Amorak Huey’s “Origami Figures in Winter” delicately juxtaposes the idea of haiku with the image of origami in a poem whose every line matters, so that it’s difficult to quote representative perfection. Christina Cook’s “Summer Requiem” also works by finely spun connections—this time the pervasiveness of death with that rich condition of full fruitful summer.

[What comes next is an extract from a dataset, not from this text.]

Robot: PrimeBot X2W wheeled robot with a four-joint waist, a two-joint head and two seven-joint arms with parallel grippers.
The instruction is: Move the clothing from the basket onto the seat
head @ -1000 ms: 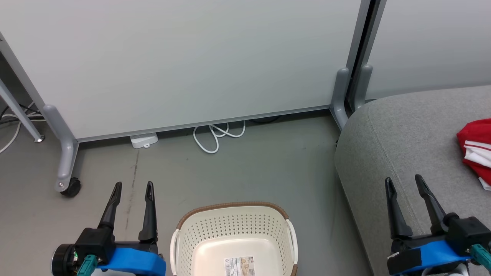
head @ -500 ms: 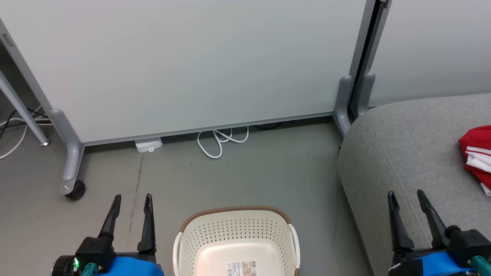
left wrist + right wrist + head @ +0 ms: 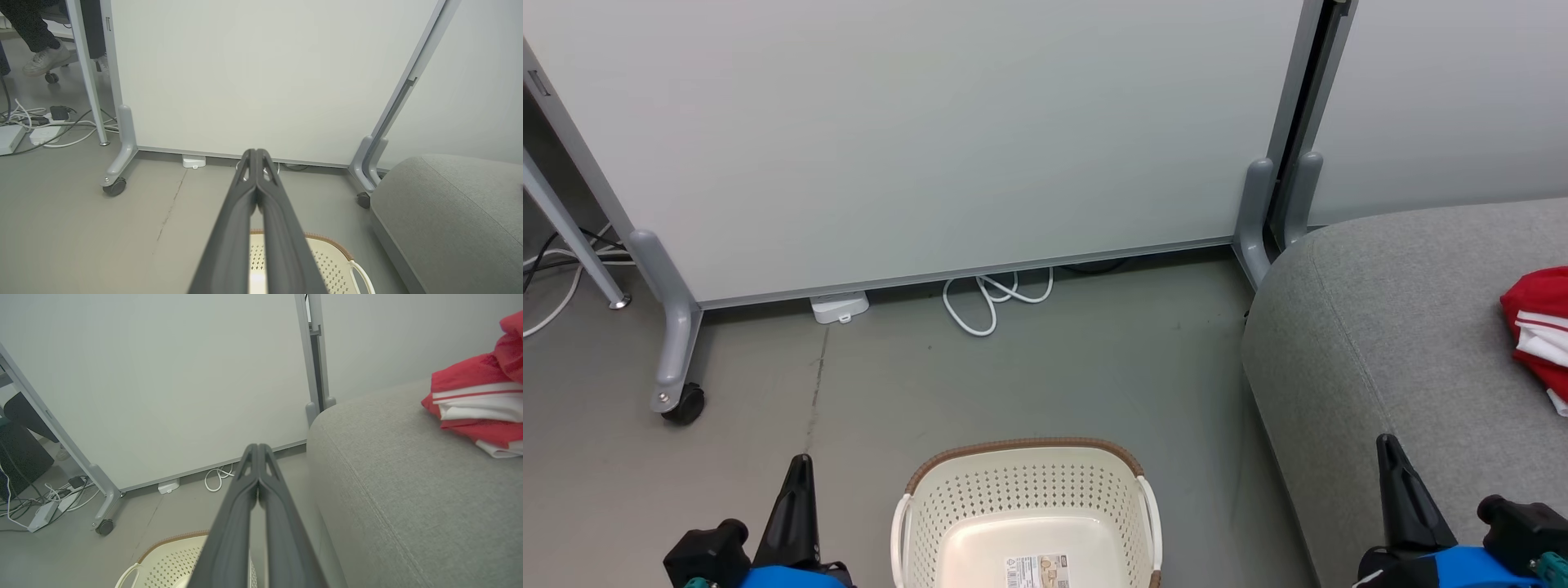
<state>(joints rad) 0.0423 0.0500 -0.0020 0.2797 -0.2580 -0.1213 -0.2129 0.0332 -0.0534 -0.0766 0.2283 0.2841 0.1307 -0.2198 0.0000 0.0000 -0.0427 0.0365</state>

The fiction is similarly stimulating. Vanessa Blakeslee’s “Perfect Conditions,” though it’s ostensibly about surfing, and making films, and negotiating parent-child relationships, is a directive about the perils of navigating any artistic endeavor, including writing. So, too, is Jennifer Stern’s wrenching “The Art of Movement,” whose excellently-evoked first-person protagonist, a married woman with MS, chooses not to have a baby in honor of her own needs.

My favorite of the creative nonfiction is Dana Staves’s online-companion contribution, “This Closet Smells Like Chicken.” Staves explores complexities of “sin.” Product of a Bible-belt childhood, she is now out as a gay person who loves Chick-Fil-A. The first “outing” is frowned upon by fundamentalist religious communities, the second by gay people. Sin is complex; this essay is simply a pleasure to read.

Grist’s website calls it a “resource,” an apt synonym for “grist,” grain to be ground into meal for working and baking. This well-edited, finely-tuned collection of writing by and about good writing, intentionally sown and gleaned by graduate students in the Creative Writing Program at the University of Tennessee, deserves your attention as genuine grist for the serious writer’s mill.